Dian Ihsan Siregar    •    Selasa, 08 Aug 2017 15:27 WIB
bank mandiri
Agar Saham Terjangkau, Bank Mandiri Berencana <i>Stock Split</i>
Ilustrasi. (FOTO: MTVN/M. Rizal)

Metrotvnews.com, Jakarta: PT Bank Mandiri (Persero) Tbk (BMRI) berencana memecah nilai saham (stock split), agar saham perseroan lebih likuid dan terjangkau bagi investor ritel. Rencana stock split sedang masuk dalam tahap ‎kajian perseroan.

"Kami kaji rasio stock split dan waktu pelaksanaan, kami akan lakukan cuma tidak bisa mengatakan kapan. Rasionya bisa 1:2 atau 1:3, tapi ini belum final keputusannya," ‎ujar Wakil Direktur Utama Bank Mandiri Sulaiman A. Arianto, ‎ditemui di Gedung Bursa Efek Indonesia (BEI), SCBD Sudirman, Jakarta, Selasa 8 Agustus 2017.

Menurut dia, dengan direalisasikannya stock split, maka perdagangan saham perseroan akan lebih atraktif di pasar modal. Diharapkan perseroan dapat menambah investor ritel di pasar modal Indonesia. "Sehingga adanya stock split lebih banyak lagi investor ritelnya," pungkas Sulaiman.

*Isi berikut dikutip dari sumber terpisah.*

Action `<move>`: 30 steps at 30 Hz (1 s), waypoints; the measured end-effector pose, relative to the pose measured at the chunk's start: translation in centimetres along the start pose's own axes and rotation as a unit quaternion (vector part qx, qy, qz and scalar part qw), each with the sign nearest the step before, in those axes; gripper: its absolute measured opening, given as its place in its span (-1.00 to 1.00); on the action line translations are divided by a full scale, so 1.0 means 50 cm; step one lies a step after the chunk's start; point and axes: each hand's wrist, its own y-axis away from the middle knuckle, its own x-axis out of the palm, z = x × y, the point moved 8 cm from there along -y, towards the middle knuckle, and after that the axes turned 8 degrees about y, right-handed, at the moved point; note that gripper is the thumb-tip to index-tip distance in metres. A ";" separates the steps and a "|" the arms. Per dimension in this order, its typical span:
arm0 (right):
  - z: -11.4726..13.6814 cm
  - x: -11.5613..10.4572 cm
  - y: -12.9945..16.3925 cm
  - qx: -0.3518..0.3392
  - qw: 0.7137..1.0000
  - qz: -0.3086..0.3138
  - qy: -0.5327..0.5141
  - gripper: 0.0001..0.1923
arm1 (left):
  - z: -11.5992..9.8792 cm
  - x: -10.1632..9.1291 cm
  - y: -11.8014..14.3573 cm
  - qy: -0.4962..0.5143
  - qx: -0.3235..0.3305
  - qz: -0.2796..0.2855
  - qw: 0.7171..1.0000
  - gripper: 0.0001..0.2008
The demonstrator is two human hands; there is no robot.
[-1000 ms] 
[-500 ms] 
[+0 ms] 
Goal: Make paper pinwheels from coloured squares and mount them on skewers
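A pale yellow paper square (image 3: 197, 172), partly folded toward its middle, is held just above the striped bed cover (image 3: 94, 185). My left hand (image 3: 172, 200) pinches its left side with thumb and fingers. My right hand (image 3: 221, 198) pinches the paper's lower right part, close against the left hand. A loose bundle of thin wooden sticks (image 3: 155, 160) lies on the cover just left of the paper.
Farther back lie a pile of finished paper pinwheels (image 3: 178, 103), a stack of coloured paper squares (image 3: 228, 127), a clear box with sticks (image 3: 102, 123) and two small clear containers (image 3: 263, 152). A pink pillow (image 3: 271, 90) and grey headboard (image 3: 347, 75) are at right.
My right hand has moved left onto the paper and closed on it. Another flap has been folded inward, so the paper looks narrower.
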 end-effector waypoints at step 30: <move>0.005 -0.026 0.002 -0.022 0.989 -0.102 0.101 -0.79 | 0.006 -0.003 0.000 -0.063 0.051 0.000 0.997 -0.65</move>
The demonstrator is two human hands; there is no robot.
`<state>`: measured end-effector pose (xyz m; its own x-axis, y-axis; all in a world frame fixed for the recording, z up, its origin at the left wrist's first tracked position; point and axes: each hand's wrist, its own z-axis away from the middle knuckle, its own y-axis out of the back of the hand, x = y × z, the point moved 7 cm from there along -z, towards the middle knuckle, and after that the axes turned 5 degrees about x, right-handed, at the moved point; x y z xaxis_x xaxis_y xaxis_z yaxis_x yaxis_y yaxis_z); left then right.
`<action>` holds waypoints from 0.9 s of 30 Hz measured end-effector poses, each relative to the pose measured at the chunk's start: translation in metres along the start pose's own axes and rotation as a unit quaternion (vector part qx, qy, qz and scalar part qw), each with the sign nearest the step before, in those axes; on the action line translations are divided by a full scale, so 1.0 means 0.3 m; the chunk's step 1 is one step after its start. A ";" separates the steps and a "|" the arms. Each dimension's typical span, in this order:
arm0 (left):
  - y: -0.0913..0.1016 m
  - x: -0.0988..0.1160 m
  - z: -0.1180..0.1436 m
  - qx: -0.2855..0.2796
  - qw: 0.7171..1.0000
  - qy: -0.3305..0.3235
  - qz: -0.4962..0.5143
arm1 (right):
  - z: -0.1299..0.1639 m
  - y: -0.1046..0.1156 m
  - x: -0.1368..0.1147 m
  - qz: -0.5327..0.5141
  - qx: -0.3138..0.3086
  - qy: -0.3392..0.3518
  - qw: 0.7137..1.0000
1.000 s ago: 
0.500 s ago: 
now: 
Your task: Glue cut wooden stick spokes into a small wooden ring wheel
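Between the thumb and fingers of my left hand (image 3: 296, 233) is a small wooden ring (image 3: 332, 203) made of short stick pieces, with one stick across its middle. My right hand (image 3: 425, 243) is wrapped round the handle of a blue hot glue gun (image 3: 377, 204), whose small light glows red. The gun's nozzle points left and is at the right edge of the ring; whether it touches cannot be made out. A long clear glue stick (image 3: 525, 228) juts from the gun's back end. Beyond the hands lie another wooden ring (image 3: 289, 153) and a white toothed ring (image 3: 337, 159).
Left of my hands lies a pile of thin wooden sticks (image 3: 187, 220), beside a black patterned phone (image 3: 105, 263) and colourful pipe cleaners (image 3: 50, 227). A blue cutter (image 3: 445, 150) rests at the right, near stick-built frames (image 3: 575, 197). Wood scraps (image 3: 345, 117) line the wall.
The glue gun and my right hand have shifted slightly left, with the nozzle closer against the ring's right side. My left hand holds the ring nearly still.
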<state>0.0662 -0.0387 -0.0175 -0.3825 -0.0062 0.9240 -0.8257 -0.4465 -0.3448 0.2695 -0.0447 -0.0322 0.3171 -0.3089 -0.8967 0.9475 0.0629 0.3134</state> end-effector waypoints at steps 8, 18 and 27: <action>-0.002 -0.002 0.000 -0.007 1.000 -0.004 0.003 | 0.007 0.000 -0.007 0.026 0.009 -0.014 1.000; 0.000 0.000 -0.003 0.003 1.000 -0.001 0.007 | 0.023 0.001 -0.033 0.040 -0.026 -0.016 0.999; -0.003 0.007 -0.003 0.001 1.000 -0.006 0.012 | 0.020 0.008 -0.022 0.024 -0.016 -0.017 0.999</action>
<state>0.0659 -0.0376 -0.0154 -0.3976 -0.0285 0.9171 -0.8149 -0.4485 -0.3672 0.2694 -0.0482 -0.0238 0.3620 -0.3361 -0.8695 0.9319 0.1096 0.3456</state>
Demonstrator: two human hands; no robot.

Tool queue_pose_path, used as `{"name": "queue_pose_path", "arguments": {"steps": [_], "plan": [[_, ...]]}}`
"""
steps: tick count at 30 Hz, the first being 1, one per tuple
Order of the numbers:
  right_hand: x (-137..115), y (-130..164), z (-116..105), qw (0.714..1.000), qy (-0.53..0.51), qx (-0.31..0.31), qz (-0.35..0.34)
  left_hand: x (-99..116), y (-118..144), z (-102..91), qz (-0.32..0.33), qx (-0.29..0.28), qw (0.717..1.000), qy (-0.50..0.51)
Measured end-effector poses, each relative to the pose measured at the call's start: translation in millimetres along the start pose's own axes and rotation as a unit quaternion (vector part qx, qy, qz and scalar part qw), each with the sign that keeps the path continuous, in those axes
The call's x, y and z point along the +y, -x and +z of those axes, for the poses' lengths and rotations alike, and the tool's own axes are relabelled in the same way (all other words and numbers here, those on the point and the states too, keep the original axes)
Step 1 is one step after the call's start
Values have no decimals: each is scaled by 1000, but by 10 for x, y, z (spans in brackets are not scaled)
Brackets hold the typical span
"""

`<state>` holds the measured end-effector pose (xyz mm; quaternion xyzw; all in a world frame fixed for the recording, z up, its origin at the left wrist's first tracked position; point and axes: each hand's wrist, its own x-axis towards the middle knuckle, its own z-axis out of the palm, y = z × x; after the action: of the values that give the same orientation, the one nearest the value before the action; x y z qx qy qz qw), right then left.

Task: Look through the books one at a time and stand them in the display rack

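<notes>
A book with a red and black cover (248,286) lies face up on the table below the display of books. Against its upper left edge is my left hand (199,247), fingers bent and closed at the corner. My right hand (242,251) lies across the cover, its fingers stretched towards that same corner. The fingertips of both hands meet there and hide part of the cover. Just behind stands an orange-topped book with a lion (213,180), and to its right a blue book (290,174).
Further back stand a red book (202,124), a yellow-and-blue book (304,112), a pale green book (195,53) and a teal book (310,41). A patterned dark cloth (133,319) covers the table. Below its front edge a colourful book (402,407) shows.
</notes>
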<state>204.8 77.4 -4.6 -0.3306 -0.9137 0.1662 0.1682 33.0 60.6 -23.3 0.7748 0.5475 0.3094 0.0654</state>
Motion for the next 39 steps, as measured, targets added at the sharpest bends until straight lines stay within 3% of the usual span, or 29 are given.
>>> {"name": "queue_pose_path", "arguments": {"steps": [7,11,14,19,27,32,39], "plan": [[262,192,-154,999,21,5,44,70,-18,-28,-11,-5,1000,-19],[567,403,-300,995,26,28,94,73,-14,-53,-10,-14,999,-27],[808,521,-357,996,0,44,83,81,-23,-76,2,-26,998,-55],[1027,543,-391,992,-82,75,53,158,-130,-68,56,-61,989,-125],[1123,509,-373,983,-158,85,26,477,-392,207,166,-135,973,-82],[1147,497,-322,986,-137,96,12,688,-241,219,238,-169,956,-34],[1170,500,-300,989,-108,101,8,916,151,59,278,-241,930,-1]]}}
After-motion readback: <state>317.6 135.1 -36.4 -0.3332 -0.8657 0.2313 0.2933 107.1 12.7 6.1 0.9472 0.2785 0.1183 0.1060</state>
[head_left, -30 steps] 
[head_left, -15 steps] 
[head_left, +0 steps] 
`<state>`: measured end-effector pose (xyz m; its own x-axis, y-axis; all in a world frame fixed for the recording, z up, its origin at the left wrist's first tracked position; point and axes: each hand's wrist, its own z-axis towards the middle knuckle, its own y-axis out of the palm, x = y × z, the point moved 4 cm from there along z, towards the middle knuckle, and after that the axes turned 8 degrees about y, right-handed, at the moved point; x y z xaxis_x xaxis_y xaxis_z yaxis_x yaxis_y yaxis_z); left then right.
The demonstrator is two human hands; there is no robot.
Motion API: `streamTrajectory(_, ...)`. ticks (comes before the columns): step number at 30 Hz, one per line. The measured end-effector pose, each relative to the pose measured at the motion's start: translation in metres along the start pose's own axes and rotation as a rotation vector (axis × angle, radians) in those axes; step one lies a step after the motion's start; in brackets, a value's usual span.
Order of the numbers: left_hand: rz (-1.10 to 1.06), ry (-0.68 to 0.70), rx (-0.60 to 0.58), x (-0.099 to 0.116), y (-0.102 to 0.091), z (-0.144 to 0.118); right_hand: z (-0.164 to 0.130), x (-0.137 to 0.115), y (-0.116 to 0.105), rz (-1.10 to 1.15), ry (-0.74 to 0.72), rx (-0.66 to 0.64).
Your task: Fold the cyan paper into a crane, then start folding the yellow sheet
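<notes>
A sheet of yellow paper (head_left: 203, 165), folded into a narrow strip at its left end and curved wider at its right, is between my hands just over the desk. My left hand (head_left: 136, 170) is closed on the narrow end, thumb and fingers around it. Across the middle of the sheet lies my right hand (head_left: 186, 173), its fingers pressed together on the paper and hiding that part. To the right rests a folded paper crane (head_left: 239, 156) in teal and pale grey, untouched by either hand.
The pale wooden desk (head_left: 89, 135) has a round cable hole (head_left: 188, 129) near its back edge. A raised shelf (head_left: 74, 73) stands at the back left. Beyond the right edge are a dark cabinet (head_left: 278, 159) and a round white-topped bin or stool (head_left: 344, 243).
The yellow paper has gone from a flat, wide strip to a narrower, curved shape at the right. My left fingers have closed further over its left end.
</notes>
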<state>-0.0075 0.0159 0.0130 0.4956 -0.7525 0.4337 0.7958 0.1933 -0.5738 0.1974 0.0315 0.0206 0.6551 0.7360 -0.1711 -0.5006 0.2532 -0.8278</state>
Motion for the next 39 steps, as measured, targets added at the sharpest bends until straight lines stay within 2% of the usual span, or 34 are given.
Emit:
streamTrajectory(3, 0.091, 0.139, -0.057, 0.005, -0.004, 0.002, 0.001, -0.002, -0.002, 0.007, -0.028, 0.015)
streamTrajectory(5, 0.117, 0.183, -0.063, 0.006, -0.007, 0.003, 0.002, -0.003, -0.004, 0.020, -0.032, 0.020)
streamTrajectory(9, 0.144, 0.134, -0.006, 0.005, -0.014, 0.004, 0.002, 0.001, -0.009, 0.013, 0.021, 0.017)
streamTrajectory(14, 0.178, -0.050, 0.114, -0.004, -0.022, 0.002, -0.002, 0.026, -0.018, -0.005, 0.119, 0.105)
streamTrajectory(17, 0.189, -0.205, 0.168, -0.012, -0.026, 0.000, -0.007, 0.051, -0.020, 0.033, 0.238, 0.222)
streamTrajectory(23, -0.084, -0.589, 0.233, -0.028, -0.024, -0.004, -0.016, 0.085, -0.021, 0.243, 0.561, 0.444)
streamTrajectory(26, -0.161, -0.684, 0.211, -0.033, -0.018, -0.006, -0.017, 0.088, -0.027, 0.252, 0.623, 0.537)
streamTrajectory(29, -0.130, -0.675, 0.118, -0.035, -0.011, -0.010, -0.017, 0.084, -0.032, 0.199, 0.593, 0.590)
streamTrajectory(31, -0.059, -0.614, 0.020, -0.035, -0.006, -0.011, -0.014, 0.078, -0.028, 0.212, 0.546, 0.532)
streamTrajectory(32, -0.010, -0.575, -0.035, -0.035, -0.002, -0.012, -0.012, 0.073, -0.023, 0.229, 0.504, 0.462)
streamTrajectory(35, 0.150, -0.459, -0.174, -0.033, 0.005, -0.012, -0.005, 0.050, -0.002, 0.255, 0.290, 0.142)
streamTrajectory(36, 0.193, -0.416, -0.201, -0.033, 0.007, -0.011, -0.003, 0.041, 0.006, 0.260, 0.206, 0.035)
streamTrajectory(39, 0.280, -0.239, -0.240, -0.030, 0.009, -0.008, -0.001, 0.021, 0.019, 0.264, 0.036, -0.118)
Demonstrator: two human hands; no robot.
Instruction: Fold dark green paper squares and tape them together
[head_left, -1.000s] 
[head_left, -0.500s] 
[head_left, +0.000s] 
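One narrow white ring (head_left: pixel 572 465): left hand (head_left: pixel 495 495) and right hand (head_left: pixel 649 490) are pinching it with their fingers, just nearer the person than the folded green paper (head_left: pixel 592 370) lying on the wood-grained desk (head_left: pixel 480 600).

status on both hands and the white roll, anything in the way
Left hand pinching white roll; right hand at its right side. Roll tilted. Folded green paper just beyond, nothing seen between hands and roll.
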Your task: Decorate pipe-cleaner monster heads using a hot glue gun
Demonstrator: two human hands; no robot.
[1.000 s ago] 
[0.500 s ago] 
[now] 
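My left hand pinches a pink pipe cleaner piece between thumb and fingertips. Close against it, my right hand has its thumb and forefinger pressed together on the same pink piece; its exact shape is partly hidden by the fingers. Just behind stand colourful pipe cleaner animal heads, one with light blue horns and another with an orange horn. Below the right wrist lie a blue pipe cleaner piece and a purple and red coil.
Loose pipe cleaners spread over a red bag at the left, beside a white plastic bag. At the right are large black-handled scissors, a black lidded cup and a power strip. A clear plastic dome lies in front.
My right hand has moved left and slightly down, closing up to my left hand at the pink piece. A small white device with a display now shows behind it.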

Berdasarkan data yang diperoleh dari BEI, Bank Mandiri memiliki rencana untuk menggelar Rapat Umum Pemegang Saham Luar Biasa (RUPSLB) terkait stock split pada 21 Agustus 2017.

Mandiri resmi IPO di 14 Juli 2003, dengan melepas 20 persen, atau setara Rp4 miliar saham ke publik di harga Rp675 per saham. Pada sesi satu perdagangan saham Selasa, 8 Agustus 2017, saham Bank Mandiri ‎berada di posisi Rp 13.225 per saham, atau naik 50 poin dari posisi Rp13.175 per saham.